The Russian exclave of Kaliningrad, sandwiched between NATO members Poland and Lithuania on the Baltic Sea coast, is home to one of Moscow’s Tobol systems, he wrote.

“Russia has a massive electronic warfare effort and regularly interferes with GPS across large swathes of territory both inside Russia and in neighboring countries,” according to military and weapons expert David Hambling.

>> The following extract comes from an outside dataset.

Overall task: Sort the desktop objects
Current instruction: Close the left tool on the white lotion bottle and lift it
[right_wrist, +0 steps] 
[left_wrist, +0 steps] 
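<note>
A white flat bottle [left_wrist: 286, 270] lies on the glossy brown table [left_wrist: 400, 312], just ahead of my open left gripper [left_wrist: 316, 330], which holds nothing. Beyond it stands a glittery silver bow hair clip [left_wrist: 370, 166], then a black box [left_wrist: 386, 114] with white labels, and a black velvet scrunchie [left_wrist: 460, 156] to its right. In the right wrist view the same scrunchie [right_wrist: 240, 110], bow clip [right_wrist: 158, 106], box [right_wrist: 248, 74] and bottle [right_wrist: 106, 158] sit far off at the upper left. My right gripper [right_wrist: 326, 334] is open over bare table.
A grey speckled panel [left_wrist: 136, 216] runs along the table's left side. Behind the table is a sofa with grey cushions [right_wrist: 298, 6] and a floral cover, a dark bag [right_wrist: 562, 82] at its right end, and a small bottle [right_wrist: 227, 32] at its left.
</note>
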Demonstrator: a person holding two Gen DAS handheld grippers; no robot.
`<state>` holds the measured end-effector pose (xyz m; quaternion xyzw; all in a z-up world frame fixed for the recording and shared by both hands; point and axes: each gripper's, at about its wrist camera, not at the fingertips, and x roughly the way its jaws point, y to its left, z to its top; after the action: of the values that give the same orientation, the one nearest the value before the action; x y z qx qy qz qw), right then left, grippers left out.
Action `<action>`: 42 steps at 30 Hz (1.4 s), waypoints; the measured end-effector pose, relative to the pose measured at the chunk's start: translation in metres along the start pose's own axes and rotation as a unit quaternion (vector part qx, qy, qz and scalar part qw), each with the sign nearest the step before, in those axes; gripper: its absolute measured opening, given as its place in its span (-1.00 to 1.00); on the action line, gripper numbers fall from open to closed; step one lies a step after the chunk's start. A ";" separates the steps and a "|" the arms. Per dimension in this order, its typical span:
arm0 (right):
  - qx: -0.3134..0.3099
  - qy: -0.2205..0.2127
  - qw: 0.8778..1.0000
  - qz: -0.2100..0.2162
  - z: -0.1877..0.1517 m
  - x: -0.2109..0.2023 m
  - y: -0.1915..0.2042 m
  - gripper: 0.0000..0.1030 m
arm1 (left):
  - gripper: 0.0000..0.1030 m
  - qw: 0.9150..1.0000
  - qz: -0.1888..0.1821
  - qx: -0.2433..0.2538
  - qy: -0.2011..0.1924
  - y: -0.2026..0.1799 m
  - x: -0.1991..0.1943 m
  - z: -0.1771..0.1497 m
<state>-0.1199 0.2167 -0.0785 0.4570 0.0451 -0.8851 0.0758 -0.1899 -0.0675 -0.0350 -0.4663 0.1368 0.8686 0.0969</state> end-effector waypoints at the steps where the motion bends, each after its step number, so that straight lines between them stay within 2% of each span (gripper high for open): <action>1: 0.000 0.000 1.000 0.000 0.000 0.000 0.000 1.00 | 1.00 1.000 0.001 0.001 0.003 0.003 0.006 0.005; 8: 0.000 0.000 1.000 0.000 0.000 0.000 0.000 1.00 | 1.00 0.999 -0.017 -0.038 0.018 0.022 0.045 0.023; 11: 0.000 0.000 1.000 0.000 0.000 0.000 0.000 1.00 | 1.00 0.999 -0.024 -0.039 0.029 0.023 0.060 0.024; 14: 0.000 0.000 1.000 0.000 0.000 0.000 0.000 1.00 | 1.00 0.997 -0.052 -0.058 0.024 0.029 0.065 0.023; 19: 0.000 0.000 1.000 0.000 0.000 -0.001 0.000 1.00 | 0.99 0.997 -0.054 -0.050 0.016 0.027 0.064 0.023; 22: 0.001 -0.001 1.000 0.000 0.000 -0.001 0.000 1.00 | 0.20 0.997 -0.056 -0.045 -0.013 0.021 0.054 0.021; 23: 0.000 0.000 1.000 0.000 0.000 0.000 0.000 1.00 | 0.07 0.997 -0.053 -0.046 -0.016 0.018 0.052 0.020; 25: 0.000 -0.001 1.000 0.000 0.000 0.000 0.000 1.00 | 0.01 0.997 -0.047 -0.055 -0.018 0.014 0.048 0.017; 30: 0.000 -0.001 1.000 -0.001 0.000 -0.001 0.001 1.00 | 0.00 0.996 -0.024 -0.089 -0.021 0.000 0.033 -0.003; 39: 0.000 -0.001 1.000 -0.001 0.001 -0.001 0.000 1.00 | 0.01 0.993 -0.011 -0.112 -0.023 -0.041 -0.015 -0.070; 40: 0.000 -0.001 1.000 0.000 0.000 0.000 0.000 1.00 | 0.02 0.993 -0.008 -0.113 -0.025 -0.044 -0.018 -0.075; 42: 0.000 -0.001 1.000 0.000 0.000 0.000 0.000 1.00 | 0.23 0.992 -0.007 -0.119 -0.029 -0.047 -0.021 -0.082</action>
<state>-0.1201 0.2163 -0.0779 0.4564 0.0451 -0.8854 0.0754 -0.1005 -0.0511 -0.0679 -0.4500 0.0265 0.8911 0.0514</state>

Observation towers stand behind barbed wire on the Russian side of the border between the Russian semi-exclave of Kaliningrad and Lithuania as seen on October 28, 2022 from Vistytis, Lithuania. Russia may be using a “secretive” electronic warfare (EW) system in its eastern outpost at Kaliningrad as widespread reported GPS disruptions plague NATO members on the alliance’s eastern flank.
Sean Gallup/Getty Images

Several countries, including Finland, Poland and Sweden, have reported GPS disturbances in recent weeks. Sweden’s Lt. Col. Joakim Paasikivi told Swedish media earlier this month that he considered the GPS interference the result of “Russian influence activities or so-called hybrid warfare.”

“Some of the jamming appears to originate from Kaliningrad and this site is a likely source,” Hambling told Newsweek.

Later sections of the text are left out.